Teaching drug abstinence remains popular among some groups, and the U.S. Drug Enforcement Administration's messaging to teenagers still focuses on the goal that they should be "drug-free." But numerous studies published in the 1990s and early 2000s concluded programs like D.A.R.E. had no significant impact on drug use. And one study actually found a slight uptick in drug use among suburban students after participation in D.A.R.E. In 2009, D.A.R.E. rebranded with new curriculums for students dubbed "keepin' it REAL." But the programming doesn't focus on how students can minimize their risk of harm if they do choose to use drugs.

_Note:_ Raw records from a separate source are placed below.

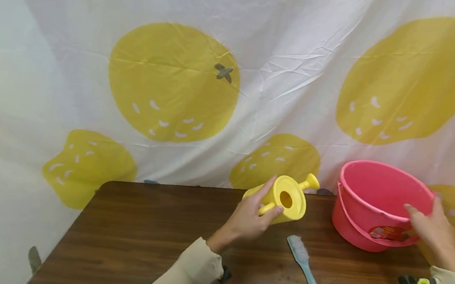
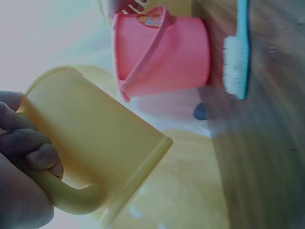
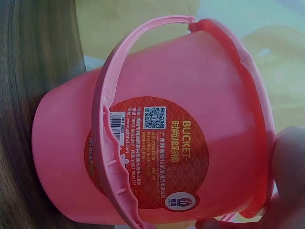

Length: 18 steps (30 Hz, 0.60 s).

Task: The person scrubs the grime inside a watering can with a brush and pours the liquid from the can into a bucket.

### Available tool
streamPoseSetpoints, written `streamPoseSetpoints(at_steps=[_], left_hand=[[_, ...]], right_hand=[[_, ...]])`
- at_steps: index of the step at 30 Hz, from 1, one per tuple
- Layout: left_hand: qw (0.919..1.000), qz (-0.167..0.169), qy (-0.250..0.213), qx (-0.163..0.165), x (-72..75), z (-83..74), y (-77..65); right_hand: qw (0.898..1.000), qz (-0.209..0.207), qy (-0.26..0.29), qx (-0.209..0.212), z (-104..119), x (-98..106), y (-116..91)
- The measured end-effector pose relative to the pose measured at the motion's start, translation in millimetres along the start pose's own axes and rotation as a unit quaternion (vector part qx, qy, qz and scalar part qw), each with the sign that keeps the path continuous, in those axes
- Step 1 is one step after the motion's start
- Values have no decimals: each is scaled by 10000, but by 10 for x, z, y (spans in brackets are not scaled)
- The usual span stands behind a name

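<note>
My left hand [image 1: 249, 216] holds a yellow watering can [image 1: 296, 205] by its handle, up over the back of the table. The can leans, with its round top opening facing me and its spout to the right. In the left wrist view, fingers [image 2: 28, 143] curl round the handle beside the can's body [image 2: 95, 129]. On the right, my right hand [image 1: 436, 231] grips the rim of a pink bucket [image 1: 353, 215], thumb on the inner side. The bucket's handle [image 3: 102, 105] hangs down across its labelled front in the right wrist view.
A blue scrubbing brush [image 1: 307, 267] with pale bristles lies on the dark wooden table [image 1: 151, 231], in front of and between the can and bucket. Small wet drops dot the wood near it. Behind the table hangs a white curtain [image 1: 280, 73] with yellow lemons.
</note>
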State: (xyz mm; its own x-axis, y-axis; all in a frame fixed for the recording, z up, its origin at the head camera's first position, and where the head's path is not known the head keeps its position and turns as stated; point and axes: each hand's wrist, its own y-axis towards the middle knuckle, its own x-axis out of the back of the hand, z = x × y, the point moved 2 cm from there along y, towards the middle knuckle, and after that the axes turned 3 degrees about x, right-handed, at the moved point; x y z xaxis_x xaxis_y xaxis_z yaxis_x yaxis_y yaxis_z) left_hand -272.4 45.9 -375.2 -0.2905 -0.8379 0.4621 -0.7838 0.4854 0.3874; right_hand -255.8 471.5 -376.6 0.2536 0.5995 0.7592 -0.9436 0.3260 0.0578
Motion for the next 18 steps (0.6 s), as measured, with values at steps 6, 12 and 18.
streamPoseSetpoints(at_steps=[6,12,18], left_hand=[[9994,-66,240,-259,-28,-159,292],[9987,-213,398,-233,-101,-256,528],[9976,-178,633,-224,-189,-341,736]], right_hand=[[10000,63,6,-30,18,-12,-23],[9997,116,-137,189,15,21,-48],[9989,296,-155,322,4,50,-91]])
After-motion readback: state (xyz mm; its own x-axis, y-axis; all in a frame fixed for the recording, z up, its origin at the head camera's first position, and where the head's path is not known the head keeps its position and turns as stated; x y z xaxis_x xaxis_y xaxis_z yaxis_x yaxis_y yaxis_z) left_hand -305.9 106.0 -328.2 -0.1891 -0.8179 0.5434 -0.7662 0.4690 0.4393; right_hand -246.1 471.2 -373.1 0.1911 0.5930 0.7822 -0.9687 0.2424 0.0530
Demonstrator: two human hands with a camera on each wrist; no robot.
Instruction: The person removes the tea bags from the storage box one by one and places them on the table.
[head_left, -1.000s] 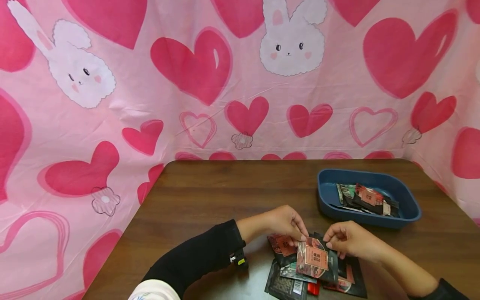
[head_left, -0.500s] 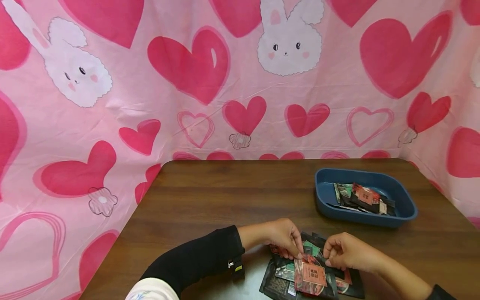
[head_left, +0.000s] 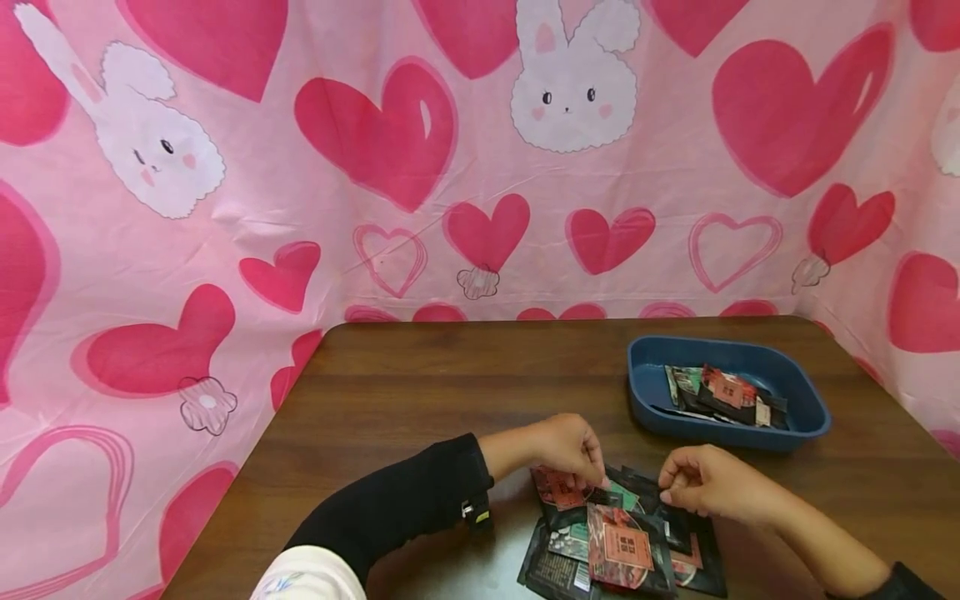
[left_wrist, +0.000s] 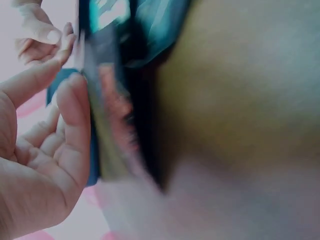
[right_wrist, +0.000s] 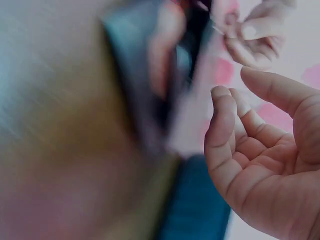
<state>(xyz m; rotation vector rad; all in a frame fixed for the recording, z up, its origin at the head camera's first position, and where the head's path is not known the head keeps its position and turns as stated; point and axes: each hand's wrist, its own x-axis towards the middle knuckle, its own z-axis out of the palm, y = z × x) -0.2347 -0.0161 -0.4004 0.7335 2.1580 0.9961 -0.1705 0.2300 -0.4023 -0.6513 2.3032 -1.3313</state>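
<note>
Several flat sachets lie in an overlapping pile at the table's front right. On top sits a dark sachet with a red-orange label [head_left: 628, 543]. My left hand [head_left: 564, 446] hovers over the back left of the pile, fingers bent downward beside another red-labelled sachet [head_left: 558, 490]. In the left wrist view, its thumb and index fingertips stand slightly apart, with nothing between them. My right hand [head_left: 708, 482] is at the pile's back right, loosely curled and holding nothing. A sachet with green print [head_left: 624, 495] shows between the hands. The wrist views blur the sachets.
A blue plastic basin [head_left: 806, 423] holding several similar sachets [head_left: 727, 390] stands behind the right hand. The brown wooden table [head_left: 450, 383] reaches back to a pink curtain [head_left: 420, 167] printed with hearts and rabbits.
Both hands have lowered the top red-orange sachet toward the front of the pile and let go of it. They have since drawn back from it and moved slightly apart.
</note>
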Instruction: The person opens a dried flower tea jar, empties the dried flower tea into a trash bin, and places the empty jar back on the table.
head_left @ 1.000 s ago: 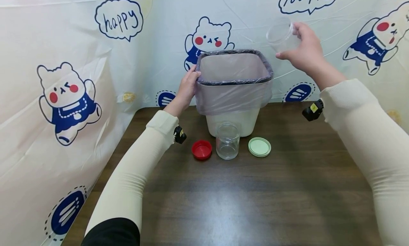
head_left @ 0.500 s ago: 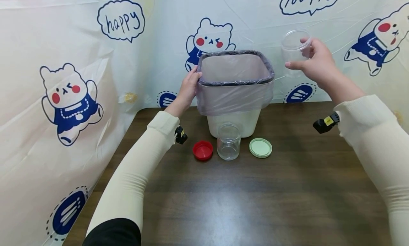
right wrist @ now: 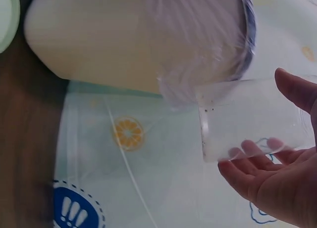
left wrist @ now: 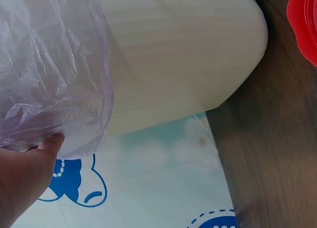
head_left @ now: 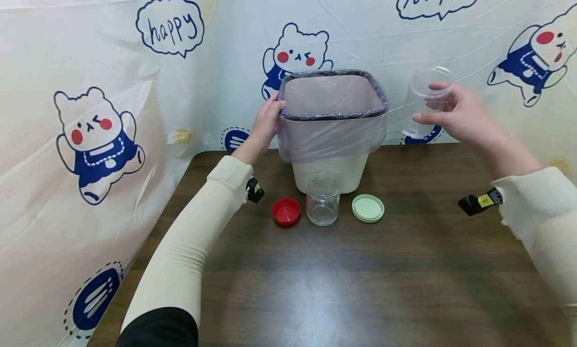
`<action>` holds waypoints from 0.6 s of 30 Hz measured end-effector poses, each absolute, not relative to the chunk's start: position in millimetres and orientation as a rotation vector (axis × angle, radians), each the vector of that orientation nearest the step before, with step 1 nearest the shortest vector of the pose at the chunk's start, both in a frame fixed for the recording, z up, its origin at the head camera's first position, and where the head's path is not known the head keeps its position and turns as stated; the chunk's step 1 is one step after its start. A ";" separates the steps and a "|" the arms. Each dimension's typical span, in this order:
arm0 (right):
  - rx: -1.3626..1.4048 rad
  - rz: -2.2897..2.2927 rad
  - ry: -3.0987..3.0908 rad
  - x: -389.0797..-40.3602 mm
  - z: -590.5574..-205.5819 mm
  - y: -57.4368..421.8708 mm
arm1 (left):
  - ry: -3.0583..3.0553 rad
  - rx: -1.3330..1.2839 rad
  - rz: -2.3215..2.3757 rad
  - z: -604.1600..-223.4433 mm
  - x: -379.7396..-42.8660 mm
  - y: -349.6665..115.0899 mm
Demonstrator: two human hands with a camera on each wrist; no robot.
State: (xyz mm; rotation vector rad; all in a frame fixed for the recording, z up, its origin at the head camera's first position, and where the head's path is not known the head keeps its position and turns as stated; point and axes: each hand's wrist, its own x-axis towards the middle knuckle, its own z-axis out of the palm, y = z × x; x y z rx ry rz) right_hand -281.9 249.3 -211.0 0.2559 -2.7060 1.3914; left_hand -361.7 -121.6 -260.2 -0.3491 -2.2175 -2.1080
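My left hand (head_left: 265, 124) grips the left rim of a cream-coloured bin (head_left: 303, 171) lined with a translucent purple bag (head_left: 331, 139). In the left wrist view my thumb (left wrist: 51, 144) lies against the bag's gathered edge. To the right of the bin, my right hand (head_left: 471, 115) holds a clear plastic jar (head_left: 416, 109) in the air, thumb on one side and fingers on the other. The jar has no lid on and its mouth faces up, slightly tilted. A few dark specks show near the jar's base (right wrist: 208, 112) in the right wrist view.
Before the bin, a clear glass jar (head_left: 322, 204) stands upright without a lid. A red lid (head_left: 286, 212) lies to its left and a pale green lid (head_left: 367, 208) to its right, all on a brown wooden table (head_left: 342, 277). A printed curtain (head_left: 234, 61) hangs behind.
My right hand has carried the clear jar down and to the right, away from the bin's opening. The jar has turned from tipped to nearly upright. My left hand stays on the rim.
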 end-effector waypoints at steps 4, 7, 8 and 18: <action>0.320 1.340 -2.739 -272.3 -226.9 246.0 | -2.215 -0.354 -2.103 -260.6 -362.7 -120.3; 0.373 1.372 -2.723 -267.0 -239.2 242.3 | -2.216 -0.362 -2.103 -260.2 -362.7 -120.2; 0.385 1.390 -2.719 -265.5 -243.1 241.3 | -2.219 -0.364 -2.105 -260.0 -362.7 -120.1; 0.463 1.413 -2.800 -250.6 -275.4 229.7 | -2.250 -0.374 -2.096 -250.7 -348.9 -119.2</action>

"It is clear that just saying no is not sufficient," says Nora Volkow, director of the National Institute on Drug Abuse. "We'd like the theoretical perfect: don't touch a drug — abstinence. But that's not necessarily the reality for everyone."

Volkow says the failures of past drug education programs haunt current efforts to inform young people of the risks of fentanyl.

For years, anti-drug curriculums exaggerated the effects of certain types of substance use, she says. For example: Students were taught that using cannabis would destroy their brain or make them dumb. And while there is data to suggest cannabis use can have detrimental effects — particularly for young people — that messaging didn't always match students' lived experiences.

College sophomore Elias Myers remembers the dire warnings. But he also had classmates who used the drug.

"I couldn't understand, like, if these people can smoke weed after class and be totally fine, how can this curriculum be true?" Myers says. "I remember coming away from that in like middle school and early high school feeling really unsatisfied with the education. I remember feeling as though what I was being told perhaps wasn't the truth."

Volkow says that loss of credibility makes it harder to give students life-saving information about drugs now.

"It has weakened our position because a lot of people know others that take marijuana and they are functioning and they don't see any evidence of ill effects," she says.

And now the consequences of drug use are deadlier than ever. Teens are dying after taking what they thought was Adderall or Percocet, but turn out to be fentanyl-laced counterfeit pills.

"They actually taught us when we were children: If you cry wolf too many times, when the wolf really comes, no one is paying attention," Volkow says. "And this is, I fear, where we are a little bit with fentanyl, because it is such a dangerous moment in the history of illicit drugs right now."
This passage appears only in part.